▸ **PROBLEM TO WORK ON**
Everything in the listing below from the line containing "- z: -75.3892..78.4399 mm" through the line containing "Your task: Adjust" must be repeated exactly; the remaining lines are not wanted.
----------
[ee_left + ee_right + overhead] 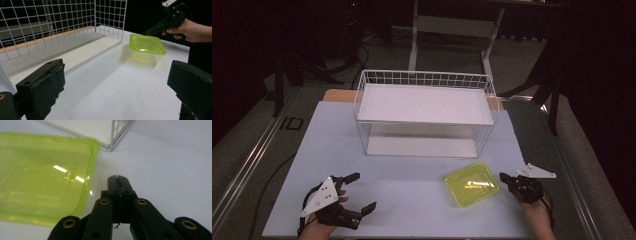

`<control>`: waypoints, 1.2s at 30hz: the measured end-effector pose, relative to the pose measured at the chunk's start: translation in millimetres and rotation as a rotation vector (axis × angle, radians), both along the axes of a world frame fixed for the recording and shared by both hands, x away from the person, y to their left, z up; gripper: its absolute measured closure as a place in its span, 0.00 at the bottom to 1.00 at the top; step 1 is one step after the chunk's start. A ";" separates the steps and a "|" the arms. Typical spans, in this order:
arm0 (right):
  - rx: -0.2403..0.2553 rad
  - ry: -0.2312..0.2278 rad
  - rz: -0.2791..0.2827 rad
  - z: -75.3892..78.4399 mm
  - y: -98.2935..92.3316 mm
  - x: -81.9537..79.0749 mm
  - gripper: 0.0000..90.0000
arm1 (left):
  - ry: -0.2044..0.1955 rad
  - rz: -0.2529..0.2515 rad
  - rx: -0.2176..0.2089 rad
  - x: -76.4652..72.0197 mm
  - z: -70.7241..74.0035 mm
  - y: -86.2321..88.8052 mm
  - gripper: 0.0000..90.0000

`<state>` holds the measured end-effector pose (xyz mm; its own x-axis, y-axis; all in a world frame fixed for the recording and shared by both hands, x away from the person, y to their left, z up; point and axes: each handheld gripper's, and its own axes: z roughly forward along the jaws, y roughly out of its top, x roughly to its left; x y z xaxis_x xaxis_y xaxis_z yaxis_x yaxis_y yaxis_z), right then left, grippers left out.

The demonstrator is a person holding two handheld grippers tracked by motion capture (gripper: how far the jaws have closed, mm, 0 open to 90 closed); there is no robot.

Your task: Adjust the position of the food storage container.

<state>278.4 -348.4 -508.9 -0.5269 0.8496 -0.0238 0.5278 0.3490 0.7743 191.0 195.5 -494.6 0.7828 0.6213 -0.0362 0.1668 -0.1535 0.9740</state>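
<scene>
Lime-green translucent plastic food box with a snap-on lid point(472, 184) is sitting toward the near right part of the white rectangular tabletop point(402, 200), lid on, nothing showing inside through the lid or the clear walls. White wire-grid basket rack with a flat white shelf board point(424, 102) is standing at the far middle of the tabletop, upper and lower boards both bare.

Right gripper point(508, 179) is sitting just beside the box's right edge, near the right edge of the tabletop, black jaws pressed fully together with nothing between them; not touching the box as far as visible. Left gripper point(362, 192) is resting near the front left corner, jaws spread wide, holding nothing.

Right gripper view is giving the closed jaw tips point(117, 178) close beside the box's rounded corner, glare streaks on the glossy lid. Left gripper view is giving the box's clear lower tub under the green lid point(146, 45), the square wire mesh up close, and fuzzy black pads point(53, 80) on its own jaws.
</scene>
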 end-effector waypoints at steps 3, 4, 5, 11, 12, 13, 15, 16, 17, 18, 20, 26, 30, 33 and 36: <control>0.003 0.021 0.003 -6.2 -1.6 -3.6 1.00 | 0.002 -0.003 -0.001 0.4 -0.3 -0.5 0.02; 0.005 0.028 0.007 -7.9 -1.6 -4.7 1.00 | 0.002 -0.003 0.000 0.4 -0.4 -0.9 0.02; 0.007 0.032 0.013 -9.1 -1.3 -6.0 1.00 | 0.001 -0.003 0.001 0.3 -0.5 -1.1 0.02; 0.024 0.051 0.032 -8.6 1.2 -11.3 1.00 | 0.003 -0.005 0.002 0.5 -0.9 -1.7 0.02; 0.026 0.055 0.035 -8.2 1.5 -11.8 1.00 | 0.003 -0.006 0.002 0.5 -0.9 -1.7 0.02; 0.027 0.060 0.041 -8.0 2.1 -12.2 1.00 | 0.004 -0.006 0.003 0.4 -0.9 -1.8 0.02; 0.023 0.062 0.045 -7.8 3.8 -13.3 1.00 | 0.001 -0.005 0.006 0.4 -1.0 -2.0 0.02; 0.026 0.066 0.048 -7.8 5.3 -13.9 1.00 | 0.002 -0.006 0.008 0.4 -1.1 -2.0 0.02; 0.026 0.066 0.048 -7.8 5.3 -13.9 1.00 | 0.002 -0.006 0.008 0.4 -1.1 -2.0 0.02; 0.030 0.066 0.053 -8.2 7.1 -14.2 1.00 | 0.001 -0.005 0.012 0.4 -1.1 -2.2 0.02; 0.032 0.075 0.071 -8.3 13.7 -14.8 1.00 | -0.002 -0.007 0.014 -0.2 -0.8 -2.8 0.02; 0.008 0.090 0.148 -11.3 33.3 -16.3 1.00 | -0.002 -0.009 0.015 -0.3 -0.9 -2.7 0.02; 0.030 0.121 0.196 -16.3 45.2 -14.7 1.00 | 0.000 -0.011 0.013 -0.2 -1.1 -3.0 0.02; 0.027 0.124 0.210 -19.4 48.0 -12.1 1.00 | 0.002 -0.013 0.015 -0.5 -1.2 -3.2 0.02; 0.032 0.141 0.203 -20.4 46.9 -8.8 1.00 | 0.004 -0.011 0.013 -0.3 -1.5 -3.3 0.02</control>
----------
▸ **SOLUTION**
  - z: -75.3892..78.4399 mm
  - y: -98.2935..92.3316 mm
  - x: -81.9537..79.0749 mm
  - gripper: 0.0000..90.0000
arm1 (left):
  - ry: -0.2044..0.1955 rad
  - rz: -0.2529..0.2515 rad
  - rx: -0.2176..0.2089 rad
  - x: -76.4652..72.0197 mm
  - z: -70.7241..74.0035 mm
  - y: -86.2321..88.8052 mm
  - gripper: 0.0000..90.0000

`<state>` holds the measured end-effector pose (xyz mm; its own x-axis, y-axis; all in a world frame fixed for the recording and shared by both hands, x away from the person, y to their left, z up; point and axes: each handheld gripper's, and its own axes: z roughly forward along the jaws, y roughly out of its top, x roughly to its left; x y z xaxis_x xaxis_y xaxis_z yaxis_x yaxis_y yaxis_z), right then left, grippers left out.

The demonstrator is a person holding two handheld grippers tracked by motion capture (gripper: how far the jaws have closed, mm, 0 open to 90 closed); there is no robot.

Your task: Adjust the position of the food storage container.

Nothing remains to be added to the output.